EXERCISE OBJECTIVE: Set down exactly the lines in the records below that run from the line with "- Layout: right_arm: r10" to the line with "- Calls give", inclusive, and nothing more.

*** Opening GIVEN INFORMATION ***

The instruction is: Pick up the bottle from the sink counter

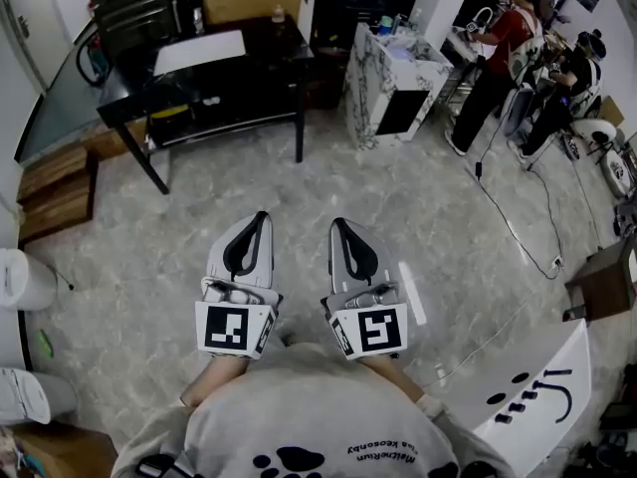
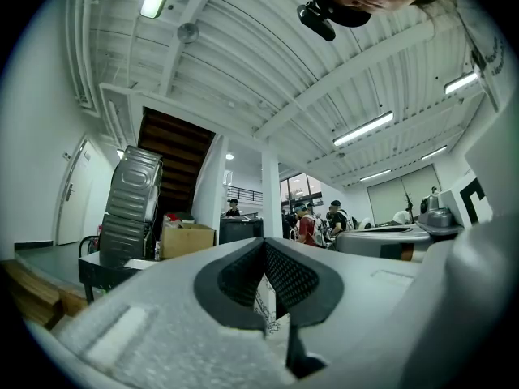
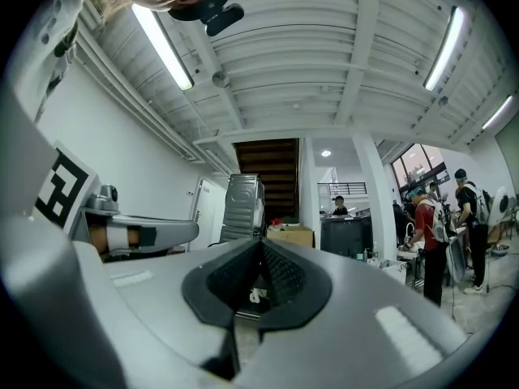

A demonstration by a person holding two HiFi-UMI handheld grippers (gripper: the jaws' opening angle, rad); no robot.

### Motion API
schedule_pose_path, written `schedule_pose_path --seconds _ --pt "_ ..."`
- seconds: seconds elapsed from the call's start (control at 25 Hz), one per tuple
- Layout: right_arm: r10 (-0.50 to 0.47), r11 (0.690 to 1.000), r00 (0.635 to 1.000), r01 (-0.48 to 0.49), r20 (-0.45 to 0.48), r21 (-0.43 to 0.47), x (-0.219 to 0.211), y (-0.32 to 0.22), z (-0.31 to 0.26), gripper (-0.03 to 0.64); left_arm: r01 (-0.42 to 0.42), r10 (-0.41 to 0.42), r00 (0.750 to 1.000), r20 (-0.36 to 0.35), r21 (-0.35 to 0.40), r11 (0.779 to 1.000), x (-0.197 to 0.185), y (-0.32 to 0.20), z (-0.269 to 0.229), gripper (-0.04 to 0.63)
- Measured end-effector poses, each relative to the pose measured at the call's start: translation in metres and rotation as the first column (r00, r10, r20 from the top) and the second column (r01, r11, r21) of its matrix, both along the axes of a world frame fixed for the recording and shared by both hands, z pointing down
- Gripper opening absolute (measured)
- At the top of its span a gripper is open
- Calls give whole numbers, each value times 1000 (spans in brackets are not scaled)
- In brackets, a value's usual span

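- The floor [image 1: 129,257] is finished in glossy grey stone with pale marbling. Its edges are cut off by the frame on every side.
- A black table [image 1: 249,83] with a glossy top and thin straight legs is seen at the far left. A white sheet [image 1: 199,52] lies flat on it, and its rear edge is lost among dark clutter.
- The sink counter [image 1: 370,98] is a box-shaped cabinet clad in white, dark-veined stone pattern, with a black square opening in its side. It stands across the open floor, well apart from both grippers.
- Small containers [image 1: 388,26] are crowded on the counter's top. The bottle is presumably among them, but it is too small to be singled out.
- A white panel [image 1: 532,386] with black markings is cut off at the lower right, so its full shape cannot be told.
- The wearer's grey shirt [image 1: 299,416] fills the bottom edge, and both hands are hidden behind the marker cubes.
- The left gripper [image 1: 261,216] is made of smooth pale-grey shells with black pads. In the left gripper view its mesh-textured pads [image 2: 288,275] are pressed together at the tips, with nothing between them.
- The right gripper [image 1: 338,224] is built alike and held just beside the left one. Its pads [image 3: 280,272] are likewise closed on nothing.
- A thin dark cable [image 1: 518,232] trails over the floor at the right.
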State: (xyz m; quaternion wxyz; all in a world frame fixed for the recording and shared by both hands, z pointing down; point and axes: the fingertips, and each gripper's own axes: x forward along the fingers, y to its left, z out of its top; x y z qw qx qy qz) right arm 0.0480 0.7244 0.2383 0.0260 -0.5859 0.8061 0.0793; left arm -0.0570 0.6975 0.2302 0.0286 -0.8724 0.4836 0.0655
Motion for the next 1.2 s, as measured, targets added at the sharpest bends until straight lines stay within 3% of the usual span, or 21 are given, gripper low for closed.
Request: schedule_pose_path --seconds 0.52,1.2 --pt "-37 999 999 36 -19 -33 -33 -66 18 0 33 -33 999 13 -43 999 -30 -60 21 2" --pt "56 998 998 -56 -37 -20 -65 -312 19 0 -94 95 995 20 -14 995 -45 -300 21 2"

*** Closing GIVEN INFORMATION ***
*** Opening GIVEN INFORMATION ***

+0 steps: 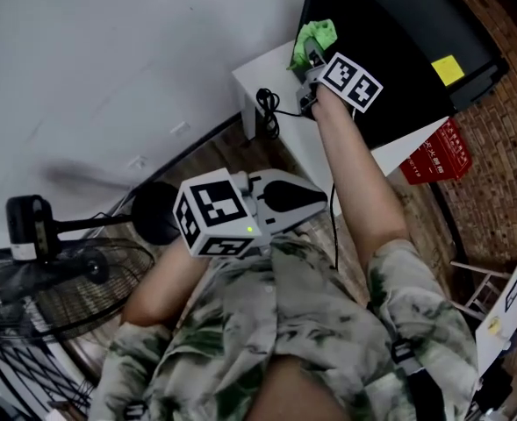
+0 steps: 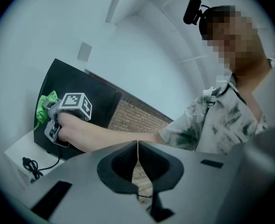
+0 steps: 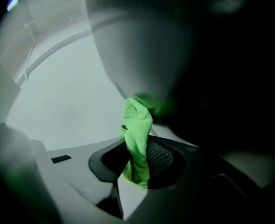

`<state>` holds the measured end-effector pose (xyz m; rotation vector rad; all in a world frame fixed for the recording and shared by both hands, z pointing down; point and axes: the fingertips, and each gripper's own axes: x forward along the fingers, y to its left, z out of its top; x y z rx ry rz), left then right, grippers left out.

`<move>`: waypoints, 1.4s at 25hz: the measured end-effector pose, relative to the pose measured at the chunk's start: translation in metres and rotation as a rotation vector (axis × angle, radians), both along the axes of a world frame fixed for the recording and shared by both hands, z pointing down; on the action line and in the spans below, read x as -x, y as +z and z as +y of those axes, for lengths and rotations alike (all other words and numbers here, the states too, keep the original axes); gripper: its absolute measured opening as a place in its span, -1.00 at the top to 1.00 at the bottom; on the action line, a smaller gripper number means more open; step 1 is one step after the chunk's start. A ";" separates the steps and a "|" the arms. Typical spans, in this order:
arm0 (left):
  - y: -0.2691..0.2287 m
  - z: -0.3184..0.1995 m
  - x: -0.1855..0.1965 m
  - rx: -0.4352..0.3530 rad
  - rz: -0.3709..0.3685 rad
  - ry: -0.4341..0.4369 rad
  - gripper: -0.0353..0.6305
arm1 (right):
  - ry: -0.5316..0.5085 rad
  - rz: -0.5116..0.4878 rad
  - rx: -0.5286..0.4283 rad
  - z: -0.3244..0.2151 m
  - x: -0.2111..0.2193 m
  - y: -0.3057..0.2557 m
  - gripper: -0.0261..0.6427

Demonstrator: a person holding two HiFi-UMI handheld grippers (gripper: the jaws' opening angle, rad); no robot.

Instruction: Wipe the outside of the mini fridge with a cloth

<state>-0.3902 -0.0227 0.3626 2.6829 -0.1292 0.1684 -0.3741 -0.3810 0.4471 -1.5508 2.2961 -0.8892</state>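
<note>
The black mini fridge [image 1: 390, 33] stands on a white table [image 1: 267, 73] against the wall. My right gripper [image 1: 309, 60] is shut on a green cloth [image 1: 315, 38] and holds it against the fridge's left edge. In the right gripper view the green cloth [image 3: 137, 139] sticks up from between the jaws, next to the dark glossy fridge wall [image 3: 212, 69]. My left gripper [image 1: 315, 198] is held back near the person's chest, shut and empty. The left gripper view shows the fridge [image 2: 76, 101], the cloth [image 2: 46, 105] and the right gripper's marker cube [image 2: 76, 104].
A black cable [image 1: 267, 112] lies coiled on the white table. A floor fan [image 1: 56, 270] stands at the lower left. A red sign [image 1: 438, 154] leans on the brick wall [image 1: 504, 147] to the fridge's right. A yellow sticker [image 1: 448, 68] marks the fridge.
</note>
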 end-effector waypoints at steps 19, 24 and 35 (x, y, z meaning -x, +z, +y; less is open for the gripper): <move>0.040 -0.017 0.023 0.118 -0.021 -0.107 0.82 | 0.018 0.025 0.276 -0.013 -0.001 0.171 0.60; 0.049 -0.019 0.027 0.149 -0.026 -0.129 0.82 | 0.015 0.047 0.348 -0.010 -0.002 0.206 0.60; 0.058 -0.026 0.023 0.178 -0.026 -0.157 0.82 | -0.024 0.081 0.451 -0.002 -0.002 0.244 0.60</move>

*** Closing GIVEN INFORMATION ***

REPLY:
- Layout: right_arm: r10 (-0.50 to 0.47), r11 (0.690 to 1.000), r00 (0.635 to 1.000), r01 (-0.48 to 0.49), r20 (-0.45 to 0.48), r21 (-0.43 to 0.47), x (-0.219 to 0.211), y (-0.32 to 0.22), z (-0.31 to 0.26), gripper (-0.03 to 0.64); left_arm: r01 (-0.42 to 0.42), r10 (-0.41 to 0.42), r00 (0.750 to 1.000), r20 (-0.36 to 0.35), r21 (-0.35 to 0.40), r11 (0.779 to 1.000), x (-0.197 to 0.185), y (-0.32 to 0.20), z (-0.269 to 0.229), gripper (-0.04 to 0.63)
- Measured end-effector poses, each relative to the pose measured at the call's start: translation in metres and rotation as the first column (r00, r10, r20 from the top) and the second column (r01, r11, r21) of its matrix, both along the axes of a world frame fixed for the recording and shared by both hands, z pointing down
- Gripper opening absolute (measured)
- At the top of its span a gripper is open
- Calls give whole numbers, each value times 1000 (spans in brackets are not scaled)

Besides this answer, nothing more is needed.